• [WHAT YOU ARE ASKED TO DO] A faithful copy of the data is what is wanted, minus any pictures.

• [DATA BLOCK]
☆ ☆ ☆ ☆ ☆
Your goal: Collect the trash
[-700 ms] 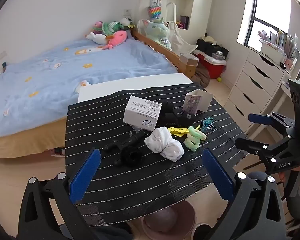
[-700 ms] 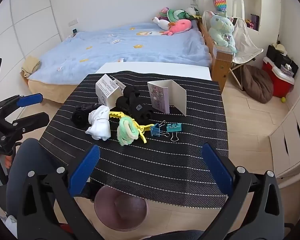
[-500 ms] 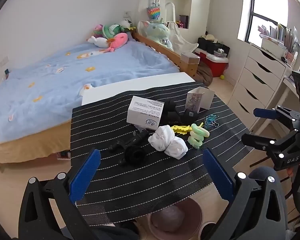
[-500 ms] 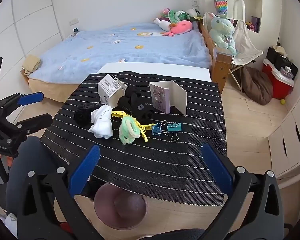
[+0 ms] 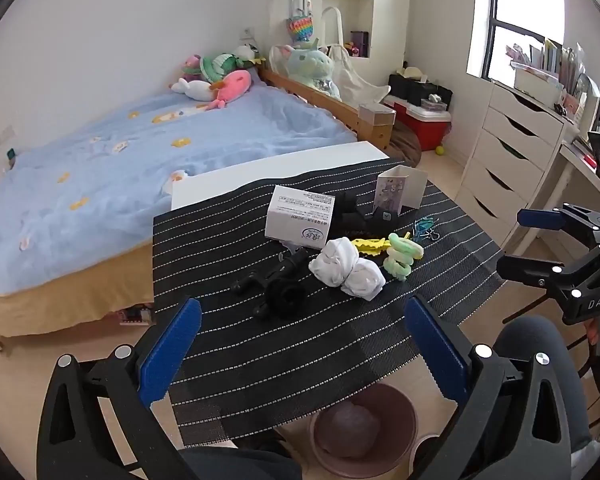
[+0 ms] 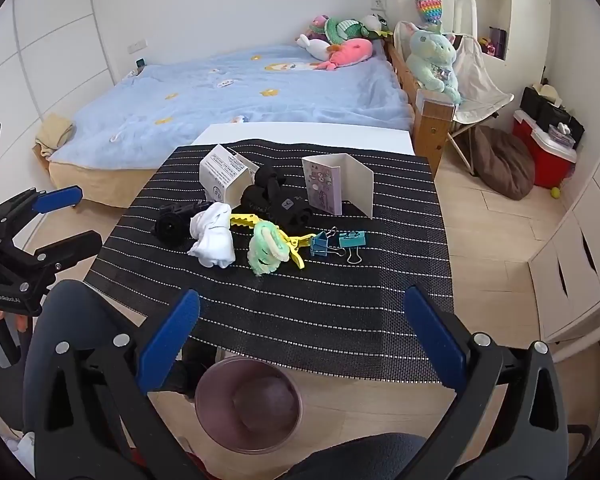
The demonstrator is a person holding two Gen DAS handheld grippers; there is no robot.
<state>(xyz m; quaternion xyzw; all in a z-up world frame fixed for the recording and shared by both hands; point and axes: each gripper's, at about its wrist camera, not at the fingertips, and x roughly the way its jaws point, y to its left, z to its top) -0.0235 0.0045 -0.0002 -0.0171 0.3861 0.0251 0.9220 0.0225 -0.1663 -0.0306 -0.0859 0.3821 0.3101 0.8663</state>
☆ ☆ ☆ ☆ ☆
• [ANSWER TO THIS EXERCISE]
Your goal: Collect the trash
[-700 ms] 
[-700 ms] 
[-500 ms] 
[-500 ms] 
[+0 ms] 
[+0 ms] 
The demonstrator is a person holding two Gen DAS handheld grippers; there is no robot.
<state>(xyz m; quaternion xyzw; all in a z-up world frame fixed for the recording and shared by both hands; point and axes: each gripper's, at about its wrist camera, not at the fingertips, and x roughly the way its jaws point, y to its left, z to its top) -0.0235 0.0045 -0.0002 -0.0171 0.3861 0.0251 0.9220 0.0225 -0.1663 -0.0306 -0.0859 0.3821 0.3101 0.8663</state>

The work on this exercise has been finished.